**What to produce:** Where does the word "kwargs" show up in the records? Copy every line that has it.

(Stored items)
———

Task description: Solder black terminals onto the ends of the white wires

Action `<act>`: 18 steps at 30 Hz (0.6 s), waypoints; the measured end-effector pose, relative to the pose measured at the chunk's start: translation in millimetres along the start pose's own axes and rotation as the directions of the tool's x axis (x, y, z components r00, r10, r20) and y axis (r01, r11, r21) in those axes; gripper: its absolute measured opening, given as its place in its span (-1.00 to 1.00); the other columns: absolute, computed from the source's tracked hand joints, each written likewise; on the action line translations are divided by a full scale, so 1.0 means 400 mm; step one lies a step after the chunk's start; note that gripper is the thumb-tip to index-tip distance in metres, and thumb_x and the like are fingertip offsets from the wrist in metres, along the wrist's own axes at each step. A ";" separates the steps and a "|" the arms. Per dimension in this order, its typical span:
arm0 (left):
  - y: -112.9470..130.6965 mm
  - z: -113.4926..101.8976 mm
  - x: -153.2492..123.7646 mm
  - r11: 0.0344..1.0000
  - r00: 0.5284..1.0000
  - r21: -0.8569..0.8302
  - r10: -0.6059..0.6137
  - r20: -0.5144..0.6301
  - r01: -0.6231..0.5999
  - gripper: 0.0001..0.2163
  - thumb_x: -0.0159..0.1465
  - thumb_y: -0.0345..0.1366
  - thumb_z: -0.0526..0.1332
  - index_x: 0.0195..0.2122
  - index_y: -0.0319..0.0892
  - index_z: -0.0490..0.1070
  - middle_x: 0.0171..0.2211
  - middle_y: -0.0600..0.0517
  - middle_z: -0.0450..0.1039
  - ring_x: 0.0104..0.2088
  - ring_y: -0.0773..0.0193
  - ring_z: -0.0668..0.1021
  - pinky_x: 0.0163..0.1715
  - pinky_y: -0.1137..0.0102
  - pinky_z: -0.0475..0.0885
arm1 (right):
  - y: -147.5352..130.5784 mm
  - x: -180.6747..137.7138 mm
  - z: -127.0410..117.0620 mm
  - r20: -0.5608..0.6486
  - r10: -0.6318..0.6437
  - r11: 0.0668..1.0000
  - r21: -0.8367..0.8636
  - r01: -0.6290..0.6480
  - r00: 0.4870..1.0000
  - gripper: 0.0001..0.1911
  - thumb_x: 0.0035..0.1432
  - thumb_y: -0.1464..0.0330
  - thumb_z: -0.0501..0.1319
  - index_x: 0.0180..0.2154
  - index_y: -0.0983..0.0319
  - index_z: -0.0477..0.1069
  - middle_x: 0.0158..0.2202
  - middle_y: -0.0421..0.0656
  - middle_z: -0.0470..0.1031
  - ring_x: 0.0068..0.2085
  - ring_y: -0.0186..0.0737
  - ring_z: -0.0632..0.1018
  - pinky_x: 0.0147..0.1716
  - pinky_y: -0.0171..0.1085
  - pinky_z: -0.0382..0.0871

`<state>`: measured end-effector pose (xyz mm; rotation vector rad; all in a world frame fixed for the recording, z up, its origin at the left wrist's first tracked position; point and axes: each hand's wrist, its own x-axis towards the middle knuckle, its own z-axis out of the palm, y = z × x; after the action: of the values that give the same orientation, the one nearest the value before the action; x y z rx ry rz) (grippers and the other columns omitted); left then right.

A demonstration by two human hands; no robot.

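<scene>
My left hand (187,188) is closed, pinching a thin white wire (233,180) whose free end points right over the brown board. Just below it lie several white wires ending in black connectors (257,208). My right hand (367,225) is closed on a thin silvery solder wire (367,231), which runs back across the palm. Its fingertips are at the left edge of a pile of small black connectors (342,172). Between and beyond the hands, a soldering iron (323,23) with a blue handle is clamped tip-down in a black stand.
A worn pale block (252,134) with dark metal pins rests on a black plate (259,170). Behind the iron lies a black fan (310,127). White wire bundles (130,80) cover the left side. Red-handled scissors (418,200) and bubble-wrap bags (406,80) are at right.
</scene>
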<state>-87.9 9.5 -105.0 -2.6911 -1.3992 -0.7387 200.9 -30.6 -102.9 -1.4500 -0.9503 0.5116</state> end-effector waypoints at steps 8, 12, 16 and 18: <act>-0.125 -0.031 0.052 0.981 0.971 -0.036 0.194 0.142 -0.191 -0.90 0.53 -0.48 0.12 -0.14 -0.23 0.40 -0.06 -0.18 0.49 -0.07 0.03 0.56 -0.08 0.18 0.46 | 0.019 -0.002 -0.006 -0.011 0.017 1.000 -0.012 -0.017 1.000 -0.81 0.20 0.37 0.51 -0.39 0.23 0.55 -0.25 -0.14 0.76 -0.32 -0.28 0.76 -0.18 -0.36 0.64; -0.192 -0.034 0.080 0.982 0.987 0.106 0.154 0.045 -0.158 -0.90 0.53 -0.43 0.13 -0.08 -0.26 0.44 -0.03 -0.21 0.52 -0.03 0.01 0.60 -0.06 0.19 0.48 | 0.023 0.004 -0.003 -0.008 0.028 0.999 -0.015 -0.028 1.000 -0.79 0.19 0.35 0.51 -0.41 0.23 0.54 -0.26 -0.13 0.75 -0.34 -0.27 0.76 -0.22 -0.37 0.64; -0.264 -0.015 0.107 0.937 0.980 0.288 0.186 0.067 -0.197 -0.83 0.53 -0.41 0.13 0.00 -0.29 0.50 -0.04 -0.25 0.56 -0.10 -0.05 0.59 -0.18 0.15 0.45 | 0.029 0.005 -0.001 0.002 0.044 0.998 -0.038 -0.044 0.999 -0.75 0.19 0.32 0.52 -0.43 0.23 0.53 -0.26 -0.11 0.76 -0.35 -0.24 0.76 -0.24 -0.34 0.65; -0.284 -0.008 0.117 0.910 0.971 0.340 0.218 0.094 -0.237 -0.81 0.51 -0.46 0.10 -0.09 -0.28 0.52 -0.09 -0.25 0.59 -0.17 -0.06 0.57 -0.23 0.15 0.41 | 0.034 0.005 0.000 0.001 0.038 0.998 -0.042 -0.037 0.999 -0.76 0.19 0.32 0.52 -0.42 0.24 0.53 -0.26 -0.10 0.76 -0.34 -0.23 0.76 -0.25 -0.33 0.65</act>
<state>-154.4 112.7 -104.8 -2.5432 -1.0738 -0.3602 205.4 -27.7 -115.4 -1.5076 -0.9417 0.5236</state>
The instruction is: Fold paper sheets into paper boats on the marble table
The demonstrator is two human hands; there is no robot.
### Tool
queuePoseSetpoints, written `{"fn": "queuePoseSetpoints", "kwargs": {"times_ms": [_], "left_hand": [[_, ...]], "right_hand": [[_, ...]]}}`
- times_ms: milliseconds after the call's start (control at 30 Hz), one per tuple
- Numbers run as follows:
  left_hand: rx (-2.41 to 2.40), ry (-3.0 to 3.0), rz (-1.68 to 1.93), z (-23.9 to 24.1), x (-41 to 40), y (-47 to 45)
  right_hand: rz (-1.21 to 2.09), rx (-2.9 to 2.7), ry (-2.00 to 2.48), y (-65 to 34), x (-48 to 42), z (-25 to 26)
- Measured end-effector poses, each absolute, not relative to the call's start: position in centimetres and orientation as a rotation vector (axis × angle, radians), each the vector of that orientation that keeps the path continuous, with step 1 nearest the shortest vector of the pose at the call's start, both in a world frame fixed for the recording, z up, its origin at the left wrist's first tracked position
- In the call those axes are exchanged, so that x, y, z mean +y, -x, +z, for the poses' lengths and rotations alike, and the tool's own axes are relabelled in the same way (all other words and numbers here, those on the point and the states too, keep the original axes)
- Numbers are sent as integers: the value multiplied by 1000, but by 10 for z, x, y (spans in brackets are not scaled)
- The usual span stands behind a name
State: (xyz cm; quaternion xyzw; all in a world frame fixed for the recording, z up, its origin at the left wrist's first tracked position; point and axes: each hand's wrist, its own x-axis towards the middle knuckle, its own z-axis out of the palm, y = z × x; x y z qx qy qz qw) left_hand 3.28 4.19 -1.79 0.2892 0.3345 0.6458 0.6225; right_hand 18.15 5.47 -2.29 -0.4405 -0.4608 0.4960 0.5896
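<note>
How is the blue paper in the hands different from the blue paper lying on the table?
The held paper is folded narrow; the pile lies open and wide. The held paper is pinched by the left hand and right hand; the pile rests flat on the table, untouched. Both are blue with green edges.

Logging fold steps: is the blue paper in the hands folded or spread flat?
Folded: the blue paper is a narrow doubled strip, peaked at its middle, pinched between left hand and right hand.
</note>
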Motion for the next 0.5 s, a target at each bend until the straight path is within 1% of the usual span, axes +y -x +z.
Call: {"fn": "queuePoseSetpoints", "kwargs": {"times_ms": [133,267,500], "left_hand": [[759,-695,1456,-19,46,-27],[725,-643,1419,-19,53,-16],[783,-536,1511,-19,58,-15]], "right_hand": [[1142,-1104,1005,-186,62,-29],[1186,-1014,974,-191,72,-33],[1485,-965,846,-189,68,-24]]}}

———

**Written answer:**
queuePoseSetpoints, written `{"fn": "queuePoseSetpoints", "kwargs": {"times_ms": [_], "left_hand": [[_, ...]], "right_hand": [[_, ...]]}}`
Call: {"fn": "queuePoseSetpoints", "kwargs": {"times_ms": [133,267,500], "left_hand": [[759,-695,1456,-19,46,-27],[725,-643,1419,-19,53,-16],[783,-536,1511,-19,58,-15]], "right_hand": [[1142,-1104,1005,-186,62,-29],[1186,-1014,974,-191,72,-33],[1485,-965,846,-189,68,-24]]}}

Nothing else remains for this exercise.